Еще раз обняв, потрепав по гриве, как следует заговорив, Василь сел на Харлашкину лошадь верхом, вынул шашку.
Пришпорив коня, есаул поскакал вниз первым.
Василь — за ним. И дивился он, чувствуя под собою, как ходят мышцы сильного, благородного животного, ставшего вдруг бесполезным и не приученного ни к чему иному, кроме как быть строевой лошадью.
«А раз ты можешь оставаться для того годной — пускай и слепая», — рассудил Василь, и стало ему легко и спокойно. И понял он, что готов умереть.
И мечта почти сбылась. Скакал он в атаку, только не было рядом отца и атамана.
Вдруг слева раздался дикий крик.
Наперерез им скакала пятерка обнаживших клинки всадников.
На раз они разорвали туман. На два — оказались так близко, что стали видны и форма, и погоны, и шаровары с лампасами. А на пике последнего всадника развевался синий стяг с малиновой каймою.

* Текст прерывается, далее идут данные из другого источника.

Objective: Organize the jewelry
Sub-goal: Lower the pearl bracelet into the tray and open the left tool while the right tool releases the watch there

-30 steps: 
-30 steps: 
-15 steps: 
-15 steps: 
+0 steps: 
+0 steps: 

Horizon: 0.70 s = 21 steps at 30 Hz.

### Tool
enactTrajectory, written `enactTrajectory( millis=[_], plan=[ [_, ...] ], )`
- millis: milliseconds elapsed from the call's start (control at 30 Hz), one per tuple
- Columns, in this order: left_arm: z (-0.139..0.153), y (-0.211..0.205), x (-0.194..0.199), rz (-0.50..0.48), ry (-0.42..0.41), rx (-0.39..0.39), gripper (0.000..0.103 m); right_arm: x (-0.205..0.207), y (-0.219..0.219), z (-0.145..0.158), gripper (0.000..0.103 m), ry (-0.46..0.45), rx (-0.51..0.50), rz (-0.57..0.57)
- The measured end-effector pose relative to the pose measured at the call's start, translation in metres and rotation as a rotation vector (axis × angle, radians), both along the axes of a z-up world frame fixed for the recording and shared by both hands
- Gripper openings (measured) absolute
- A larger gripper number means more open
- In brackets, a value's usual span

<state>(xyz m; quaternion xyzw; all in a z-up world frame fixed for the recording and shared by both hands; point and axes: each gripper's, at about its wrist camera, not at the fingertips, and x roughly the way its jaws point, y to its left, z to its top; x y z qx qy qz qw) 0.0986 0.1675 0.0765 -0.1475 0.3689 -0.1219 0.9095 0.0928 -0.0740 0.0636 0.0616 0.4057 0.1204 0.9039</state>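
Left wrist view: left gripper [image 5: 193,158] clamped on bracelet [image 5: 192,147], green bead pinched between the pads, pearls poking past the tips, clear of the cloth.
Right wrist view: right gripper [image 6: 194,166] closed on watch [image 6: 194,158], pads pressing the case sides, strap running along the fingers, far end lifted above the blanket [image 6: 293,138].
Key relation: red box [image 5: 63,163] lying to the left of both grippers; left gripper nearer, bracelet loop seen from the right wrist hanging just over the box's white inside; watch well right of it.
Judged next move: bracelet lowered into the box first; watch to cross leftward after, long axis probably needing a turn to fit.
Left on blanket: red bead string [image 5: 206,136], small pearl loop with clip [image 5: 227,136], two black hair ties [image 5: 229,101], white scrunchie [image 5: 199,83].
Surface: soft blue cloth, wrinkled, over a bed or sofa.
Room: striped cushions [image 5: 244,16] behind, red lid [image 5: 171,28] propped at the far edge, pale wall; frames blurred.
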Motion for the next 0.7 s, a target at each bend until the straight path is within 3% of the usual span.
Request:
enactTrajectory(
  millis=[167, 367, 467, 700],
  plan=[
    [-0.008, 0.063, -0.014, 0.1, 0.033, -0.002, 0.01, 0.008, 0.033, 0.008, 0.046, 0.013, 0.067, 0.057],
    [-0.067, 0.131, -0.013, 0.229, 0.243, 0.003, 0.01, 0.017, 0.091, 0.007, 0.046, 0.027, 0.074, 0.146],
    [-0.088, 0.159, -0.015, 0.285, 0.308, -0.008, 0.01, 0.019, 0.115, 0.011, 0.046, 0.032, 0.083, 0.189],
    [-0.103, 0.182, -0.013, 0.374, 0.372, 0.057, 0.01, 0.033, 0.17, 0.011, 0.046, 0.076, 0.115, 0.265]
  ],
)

Василь закричал, но есаул не слышал. Растоптав кострище, рубил он шашкой сонных солдат налево и направо.
Василь догнал его почти тогда, когда и всадники достигли лагеря.
И тут увидел Василь отца. И молод был Еремей Степаныч. Такой же, как на фотокарточке. Почти как сам Василь, но грозен и силен. Поставь их рядом — старший брат.
— Форма! — изо всех сил закричал Василь. — На них наша форма!
Но замахнулся шашкой есаул — в один удар рассек голову отца надвое.
Опешили всадники, потеряв командира.
Оглянулся кругом Василь, а им уже несть числа.
— Не боись, — подбодрил есаул. — Наша победа. Вон и атаман к нам пробивается, да не успеет, жаль.
Глянул Василь, куда есаул кивнул, и узрел на высоком древке близящийся синий стяг с малиновой каймою.
А есаул вновь, теперь уже в последний раз, поднял шашку и разрубил солнце. И не стало ни вечной степи, ни земли, ни неба, ни братьев, ни врагов, ни Василя, ни самого есаула.